- [DESCRIPTION OF THE TASK]: Below this line is the material. Write out only its lines from the one containing "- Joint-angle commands" through the one containing "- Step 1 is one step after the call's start", both kept, exactly.

- [GIVEN DATA]:
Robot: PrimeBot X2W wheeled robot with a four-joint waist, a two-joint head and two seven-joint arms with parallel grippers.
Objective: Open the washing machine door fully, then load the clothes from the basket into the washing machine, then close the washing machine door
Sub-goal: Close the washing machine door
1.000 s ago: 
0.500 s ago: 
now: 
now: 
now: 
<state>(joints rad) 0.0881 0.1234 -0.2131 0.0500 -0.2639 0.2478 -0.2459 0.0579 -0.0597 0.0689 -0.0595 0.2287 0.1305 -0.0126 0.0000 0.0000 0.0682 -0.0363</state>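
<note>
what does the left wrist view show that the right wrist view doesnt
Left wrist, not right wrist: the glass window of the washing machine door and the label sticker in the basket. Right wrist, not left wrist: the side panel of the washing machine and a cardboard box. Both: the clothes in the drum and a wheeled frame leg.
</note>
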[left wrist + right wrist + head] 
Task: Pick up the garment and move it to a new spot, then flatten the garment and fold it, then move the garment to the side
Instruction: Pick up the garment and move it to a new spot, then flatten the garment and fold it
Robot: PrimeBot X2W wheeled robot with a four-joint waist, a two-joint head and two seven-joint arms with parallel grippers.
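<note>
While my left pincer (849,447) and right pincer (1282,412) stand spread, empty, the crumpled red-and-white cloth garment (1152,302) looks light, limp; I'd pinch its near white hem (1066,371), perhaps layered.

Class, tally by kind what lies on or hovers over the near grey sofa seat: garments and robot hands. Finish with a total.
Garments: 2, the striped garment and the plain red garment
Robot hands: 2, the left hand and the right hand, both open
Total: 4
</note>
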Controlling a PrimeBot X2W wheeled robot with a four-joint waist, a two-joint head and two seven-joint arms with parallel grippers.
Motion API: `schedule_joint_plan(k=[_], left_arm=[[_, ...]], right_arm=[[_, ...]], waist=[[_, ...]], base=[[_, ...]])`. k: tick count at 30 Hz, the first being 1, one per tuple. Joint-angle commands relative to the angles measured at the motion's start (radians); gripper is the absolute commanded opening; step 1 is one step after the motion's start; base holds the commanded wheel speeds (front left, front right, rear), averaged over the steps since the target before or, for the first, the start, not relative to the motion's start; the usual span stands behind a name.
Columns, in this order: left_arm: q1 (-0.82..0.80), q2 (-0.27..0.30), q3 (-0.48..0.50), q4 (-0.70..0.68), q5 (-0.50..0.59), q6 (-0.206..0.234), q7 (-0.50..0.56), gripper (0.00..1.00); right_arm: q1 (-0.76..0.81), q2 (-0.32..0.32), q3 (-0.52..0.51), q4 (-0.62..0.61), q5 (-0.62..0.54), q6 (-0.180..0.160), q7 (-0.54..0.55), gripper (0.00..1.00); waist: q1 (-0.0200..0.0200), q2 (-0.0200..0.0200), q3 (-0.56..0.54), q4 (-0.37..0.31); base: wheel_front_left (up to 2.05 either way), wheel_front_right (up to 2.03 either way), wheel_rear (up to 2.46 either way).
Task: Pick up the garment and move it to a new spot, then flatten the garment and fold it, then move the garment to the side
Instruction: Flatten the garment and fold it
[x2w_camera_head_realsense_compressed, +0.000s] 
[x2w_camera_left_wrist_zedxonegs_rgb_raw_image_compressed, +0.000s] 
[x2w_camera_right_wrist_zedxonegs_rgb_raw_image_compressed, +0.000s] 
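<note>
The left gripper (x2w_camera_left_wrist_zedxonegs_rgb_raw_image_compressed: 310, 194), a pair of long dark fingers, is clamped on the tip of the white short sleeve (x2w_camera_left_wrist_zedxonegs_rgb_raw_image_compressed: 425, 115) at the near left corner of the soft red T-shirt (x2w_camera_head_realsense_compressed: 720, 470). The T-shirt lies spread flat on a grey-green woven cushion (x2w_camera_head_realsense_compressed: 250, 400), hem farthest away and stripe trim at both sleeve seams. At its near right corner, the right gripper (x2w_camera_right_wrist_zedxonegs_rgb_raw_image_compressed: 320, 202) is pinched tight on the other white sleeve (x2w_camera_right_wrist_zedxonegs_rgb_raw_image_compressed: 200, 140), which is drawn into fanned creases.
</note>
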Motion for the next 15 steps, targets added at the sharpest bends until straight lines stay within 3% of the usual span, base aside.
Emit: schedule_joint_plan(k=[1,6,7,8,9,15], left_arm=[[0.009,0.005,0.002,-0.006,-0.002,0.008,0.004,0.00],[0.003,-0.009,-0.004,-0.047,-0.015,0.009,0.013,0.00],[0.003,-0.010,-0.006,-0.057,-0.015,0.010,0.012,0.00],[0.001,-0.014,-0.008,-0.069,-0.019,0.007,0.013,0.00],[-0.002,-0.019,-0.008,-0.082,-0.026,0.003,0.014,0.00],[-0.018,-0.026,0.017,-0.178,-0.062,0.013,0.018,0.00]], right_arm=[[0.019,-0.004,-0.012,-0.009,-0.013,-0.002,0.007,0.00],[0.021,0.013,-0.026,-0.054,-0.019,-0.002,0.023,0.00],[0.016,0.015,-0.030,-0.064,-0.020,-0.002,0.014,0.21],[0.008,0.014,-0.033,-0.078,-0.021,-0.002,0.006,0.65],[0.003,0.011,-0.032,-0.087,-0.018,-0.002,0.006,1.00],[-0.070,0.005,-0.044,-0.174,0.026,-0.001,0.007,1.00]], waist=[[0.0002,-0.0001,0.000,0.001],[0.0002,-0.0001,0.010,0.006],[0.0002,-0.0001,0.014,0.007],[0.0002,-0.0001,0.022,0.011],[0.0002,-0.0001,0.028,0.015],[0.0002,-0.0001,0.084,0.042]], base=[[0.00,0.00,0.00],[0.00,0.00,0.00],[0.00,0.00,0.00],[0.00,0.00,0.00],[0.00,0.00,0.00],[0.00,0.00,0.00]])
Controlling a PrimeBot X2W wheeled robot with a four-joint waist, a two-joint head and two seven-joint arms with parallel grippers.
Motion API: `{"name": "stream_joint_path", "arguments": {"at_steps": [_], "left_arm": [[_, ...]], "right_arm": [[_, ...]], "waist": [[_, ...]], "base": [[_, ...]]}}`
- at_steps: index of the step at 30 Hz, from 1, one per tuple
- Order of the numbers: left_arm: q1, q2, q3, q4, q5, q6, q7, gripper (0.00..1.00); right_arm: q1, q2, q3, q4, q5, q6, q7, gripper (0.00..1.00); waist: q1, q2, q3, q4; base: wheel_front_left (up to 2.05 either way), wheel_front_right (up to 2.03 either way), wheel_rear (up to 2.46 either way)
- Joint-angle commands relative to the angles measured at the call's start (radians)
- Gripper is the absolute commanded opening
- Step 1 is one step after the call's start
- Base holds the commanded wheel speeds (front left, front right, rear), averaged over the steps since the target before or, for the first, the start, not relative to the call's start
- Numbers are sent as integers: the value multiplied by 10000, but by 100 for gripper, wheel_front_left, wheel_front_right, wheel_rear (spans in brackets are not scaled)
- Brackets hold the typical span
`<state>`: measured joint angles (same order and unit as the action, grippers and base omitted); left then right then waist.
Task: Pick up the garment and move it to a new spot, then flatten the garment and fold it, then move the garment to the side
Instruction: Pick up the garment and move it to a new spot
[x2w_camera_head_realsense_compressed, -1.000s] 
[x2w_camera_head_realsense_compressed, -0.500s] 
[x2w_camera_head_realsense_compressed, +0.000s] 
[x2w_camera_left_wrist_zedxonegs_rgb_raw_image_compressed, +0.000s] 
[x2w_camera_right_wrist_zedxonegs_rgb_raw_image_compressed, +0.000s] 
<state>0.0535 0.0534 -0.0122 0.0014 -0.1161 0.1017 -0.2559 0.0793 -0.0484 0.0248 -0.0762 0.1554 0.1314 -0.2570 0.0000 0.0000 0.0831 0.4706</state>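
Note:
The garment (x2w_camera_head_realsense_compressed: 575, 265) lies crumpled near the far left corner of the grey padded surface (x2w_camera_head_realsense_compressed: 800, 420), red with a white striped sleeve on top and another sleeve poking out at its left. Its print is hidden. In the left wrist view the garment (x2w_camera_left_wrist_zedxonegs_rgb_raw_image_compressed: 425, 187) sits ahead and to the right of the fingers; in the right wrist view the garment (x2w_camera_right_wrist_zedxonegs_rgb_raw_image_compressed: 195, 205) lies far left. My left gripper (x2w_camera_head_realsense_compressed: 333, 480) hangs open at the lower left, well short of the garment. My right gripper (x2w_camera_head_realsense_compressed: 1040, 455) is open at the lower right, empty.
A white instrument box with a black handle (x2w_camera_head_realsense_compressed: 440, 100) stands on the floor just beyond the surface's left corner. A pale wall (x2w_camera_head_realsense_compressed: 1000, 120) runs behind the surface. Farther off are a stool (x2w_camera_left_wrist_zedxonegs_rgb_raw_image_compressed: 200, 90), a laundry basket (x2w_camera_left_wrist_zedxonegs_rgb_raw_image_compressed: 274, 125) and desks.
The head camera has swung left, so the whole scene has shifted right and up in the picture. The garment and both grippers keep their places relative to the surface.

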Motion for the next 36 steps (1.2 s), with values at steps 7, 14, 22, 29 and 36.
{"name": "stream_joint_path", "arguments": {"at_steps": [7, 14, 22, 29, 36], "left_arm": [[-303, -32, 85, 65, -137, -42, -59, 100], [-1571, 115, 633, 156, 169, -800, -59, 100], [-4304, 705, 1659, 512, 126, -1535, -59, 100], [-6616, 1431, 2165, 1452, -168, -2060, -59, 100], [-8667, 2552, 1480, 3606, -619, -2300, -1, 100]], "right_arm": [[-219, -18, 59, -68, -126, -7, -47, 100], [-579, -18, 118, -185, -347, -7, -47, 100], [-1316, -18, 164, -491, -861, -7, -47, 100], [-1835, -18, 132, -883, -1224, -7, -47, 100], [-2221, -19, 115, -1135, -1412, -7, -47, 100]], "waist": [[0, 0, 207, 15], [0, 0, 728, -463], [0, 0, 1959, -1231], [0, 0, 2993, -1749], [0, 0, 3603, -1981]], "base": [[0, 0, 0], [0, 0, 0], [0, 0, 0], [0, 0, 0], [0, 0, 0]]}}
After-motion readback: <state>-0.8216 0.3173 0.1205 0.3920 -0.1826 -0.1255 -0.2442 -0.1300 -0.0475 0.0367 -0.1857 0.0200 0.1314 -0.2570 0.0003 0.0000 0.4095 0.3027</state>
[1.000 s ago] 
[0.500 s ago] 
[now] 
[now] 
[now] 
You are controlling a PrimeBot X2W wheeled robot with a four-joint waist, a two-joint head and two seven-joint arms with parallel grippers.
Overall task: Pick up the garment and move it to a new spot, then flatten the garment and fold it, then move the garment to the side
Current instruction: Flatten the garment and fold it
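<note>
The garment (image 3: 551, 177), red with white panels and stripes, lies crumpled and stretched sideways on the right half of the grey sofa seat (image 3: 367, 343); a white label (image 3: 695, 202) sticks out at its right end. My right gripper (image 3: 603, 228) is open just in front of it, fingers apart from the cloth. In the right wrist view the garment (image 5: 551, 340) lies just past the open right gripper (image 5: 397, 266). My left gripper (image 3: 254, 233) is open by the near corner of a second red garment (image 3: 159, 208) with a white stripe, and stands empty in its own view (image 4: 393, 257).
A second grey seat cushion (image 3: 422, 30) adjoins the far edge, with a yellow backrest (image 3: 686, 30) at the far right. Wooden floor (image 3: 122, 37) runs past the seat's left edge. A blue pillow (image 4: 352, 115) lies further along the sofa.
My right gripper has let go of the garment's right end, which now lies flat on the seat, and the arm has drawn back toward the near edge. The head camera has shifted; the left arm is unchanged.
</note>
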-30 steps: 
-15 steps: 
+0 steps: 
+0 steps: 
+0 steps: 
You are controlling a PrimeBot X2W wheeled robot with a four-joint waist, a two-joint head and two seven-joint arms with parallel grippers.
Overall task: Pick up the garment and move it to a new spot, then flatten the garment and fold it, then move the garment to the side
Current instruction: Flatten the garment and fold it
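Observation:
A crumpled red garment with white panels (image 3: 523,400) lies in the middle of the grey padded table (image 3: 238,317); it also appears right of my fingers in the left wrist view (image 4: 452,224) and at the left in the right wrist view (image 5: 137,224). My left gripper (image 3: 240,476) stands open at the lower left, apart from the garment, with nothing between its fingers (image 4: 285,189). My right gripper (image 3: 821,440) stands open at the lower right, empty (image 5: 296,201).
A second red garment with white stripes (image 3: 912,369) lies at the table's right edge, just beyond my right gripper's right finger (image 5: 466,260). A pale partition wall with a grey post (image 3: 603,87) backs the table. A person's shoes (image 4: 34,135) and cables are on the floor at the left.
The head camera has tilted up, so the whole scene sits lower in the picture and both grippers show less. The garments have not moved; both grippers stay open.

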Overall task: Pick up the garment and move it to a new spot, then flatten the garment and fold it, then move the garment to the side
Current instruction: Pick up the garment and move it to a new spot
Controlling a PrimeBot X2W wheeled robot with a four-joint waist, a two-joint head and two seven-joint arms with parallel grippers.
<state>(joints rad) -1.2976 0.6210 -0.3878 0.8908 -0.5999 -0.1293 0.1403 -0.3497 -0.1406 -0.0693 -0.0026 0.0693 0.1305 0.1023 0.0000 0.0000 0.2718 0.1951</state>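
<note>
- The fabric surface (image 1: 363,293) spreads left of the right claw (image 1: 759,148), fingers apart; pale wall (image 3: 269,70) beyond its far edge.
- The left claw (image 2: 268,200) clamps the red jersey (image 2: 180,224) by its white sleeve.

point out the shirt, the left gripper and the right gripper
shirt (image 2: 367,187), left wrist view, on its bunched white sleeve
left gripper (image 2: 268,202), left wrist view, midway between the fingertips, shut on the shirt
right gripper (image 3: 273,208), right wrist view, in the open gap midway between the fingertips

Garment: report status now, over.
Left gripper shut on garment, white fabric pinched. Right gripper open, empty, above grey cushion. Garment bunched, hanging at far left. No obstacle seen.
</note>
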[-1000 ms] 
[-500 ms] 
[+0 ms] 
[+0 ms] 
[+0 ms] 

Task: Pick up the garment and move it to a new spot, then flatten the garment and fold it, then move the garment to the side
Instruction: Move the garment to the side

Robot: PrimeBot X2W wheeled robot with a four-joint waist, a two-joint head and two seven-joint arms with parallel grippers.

- [PROBLEM SOLUTION]:
- Joint-angle commands relative to the angles measured at the call's start (radians)
- Gripper is the absolute commanded opening
- Step 1 is one step after the call's start

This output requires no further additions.